▸ **INFORMATION PROVIDED**
● ● ●
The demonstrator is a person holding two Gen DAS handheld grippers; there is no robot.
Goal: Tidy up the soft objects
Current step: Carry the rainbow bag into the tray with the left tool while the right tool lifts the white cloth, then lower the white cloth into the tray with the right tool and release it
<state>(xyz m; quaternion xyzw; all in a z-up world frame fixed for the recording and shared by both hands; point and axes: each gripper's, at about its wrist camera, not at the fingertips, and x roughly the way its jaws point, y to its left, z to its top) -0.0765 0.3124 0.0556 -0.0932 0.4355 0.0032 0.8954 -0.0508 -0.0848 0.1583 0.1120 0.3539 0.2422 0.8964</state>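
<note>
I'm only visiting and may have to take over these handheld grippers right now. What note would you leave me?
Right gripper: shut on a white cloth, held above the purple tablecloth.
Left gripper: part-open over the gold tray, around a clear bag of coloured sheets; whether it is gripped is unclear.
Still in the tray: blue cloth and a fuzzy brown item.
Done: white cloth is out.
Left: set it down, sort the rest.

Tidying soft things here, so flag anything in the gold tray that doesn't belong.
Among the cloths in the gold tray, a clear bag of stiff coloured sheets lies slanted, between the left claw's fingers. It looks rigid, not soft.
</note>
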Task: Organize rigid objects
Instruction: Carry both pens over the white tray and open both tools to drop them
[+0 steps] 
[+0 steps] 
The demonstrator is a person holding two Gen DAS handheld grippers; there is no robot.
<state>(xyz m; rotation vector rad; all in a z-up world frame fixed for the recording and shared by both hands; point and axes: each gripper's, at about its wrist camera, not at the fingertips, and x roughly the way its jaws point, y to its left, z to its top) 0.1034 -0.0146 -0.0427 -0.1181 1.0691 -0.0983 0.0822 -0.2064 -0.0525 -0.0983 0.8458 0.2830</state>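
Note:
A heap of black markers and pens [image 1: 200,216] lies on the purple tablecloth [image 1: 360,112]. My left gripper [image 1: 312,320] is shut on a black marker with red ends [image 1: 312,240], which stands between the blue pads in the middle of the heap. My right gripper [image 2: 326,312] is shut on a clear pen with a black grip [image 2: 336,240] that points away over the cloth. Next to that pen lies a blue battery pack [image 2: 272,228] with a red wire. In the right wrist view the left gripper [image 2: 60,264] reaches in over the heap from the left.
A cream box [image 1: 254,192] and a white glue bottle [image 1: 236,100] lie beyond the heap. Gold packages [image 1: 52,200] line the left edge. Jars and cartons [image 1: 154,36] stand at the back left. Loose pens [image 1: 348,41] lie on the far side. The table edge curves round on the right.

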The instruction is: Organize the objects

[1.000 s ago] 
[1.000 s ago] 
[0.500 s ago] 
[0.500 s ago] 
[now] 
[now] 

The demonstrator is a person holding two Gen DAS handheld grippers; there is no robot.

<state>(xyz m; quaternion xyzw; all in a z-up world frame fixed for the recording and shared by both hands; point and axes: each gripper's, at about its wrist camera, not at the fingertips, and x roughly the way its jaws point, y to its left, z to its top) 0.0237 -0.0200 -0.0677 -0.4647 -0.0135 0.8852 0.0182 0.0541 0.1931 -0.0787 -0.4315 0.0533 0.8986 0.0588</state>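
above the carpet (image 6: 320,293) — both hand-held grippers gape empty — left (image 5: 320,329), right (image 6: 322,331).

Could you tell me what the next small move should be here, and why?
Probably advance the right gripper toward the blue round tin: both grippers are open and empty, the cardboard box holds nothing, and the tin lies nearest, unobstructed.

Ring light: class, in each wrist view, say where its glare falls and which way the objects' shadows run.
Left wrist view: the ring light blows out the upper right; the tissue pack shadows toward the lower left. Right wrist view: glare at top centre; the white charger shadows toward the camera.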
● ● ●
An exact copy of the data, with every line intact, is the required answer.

▸ **ANSWER BOX**
The demonstrator is a person holding two Gen DAS handheld grippers; there is no robot.
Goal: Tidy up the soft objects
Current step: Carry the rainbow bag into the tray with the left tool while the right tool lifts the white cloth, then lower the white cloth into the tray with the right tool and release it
<state>(xyz m; quaternion xyzw; all in a z-up world frame fixed for the recording and shared by both hands; point and axes: each gripper's, at about its wrist camera, not at the fingertips, and x roughly the way its jaws point, y to its left, z to its top) -0.0765 0.3124 0.0556 -0.0932 0.4355 0.0032 0.8954 -0.0508 -0.0848 0.1583 0.1120 0.3539 0.2422 0.8964</state>
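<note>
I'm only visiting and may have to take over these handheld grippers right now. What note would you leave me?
Right gripper: shut on a white cloth, held above the purple tablecloth.
Left gripper: part-open over the gold tray, around a clear bag of coloured sheets; whether it is gripped is unclear.
Still in the tray: blue cloth and a fuzzy brown item.
Done: white cloth is out.
Left: set it down, sort the rest.

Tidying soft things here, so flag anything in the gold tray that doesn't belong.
Among the cloths in the gold tray, a clear bag of stiff coloured sheets lies slanted, between the left claw's fingers. It looks rigid, not soft.
</note>
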Task: Organize rigid objects
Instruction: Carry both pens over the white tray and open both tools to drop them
[+0 steps] 
[+0 steps] 
The demonstrator is a person holding two Gen DAS handheld grippers; there is no robot.
<state>(xyz m; rotation vector rad; all in a z-up world frame fixed for the recording and shared by both hands; point and axes: each gripper's, at about its wrist camera, not at the fingertips, and x roughly the way its jaws point, y to its left, z to its top) 0.1034 -0.0146 -0.0427 -0.1181 1.0691 -0.0983 0.0822 -0.2064 -0.0525 -0.0983 0.8458 0.2830</state>
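Note:
A heap of black markers and pens [image 1: 200,216] lies on the purple tablecloth [image 1: 360,112]. My left gripper [image 1: 312,320] is shut on a black marker with red ends [image 1: 312,240], which stands between the blue pads in the middle of the heap. My right gripper [image 2: 326,312] is shut on a clear pen with a black grip [image 2: 336,240] that points away over the cloth. Next to that pen lies a blue battery pack [image 2: 272,228] with a red wire. In the right wrist view the left gripper [image 2: 60,264] reaches in over the heap from the left.
A cream box [image 1: 254,192] and a white glue bottle [image 1: 236,100] lie beyond the heap. Gold packages [image 1: 52,200] line the left edge. Jars and cartons [image 1: 154,36] stand at the back left. Loose pens [image 1: 348,41] lie on the far side. The table edge curves round on the right.
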
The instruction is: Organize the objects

[1.000 s ago] 
[1.000 s ago] 
[0.500 s ago] 
[0.500 s ago] 
[now] 
[now] 

The demonstrator is a person holding two Gen DAS handheld grippers; there is no robot.

<state>(xyz m; quaternion xyzw; all in a z-up world frame fixed for the recording and shared by both hands; point and axes: each gripper's, at about its wrist camera, not at the fingertips, and x roughly the way its jaws point, y to its left, z to its top) 0.0237 -0.0200 -0.0677 -0.4647 -0.0135 0.8852 0.0182 0.0541 0.1931 -0.0787 -0.4315 0.0533 0.8986 0.0588</state>
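above the carpet (image 6: 320,293) — both hand-held grippers gape empty — left (image 5: 320,329), right (image 6: 322,331).

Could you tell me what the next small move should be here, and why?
Probably advance the right gripper toward the blue round tin: both grippers are open and empty, the cardboard box holds nothing, and the tin lies nearest, unobstructed.

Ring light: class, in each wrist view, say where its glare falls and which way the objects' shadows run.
Left wrist view: the ring light blows out the upper right; the tissue pack shadows toward the lower left. Right wrist view: glare at top centre; the white charger shadows toward the camera.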

For this exercise, nothing further remains to be done.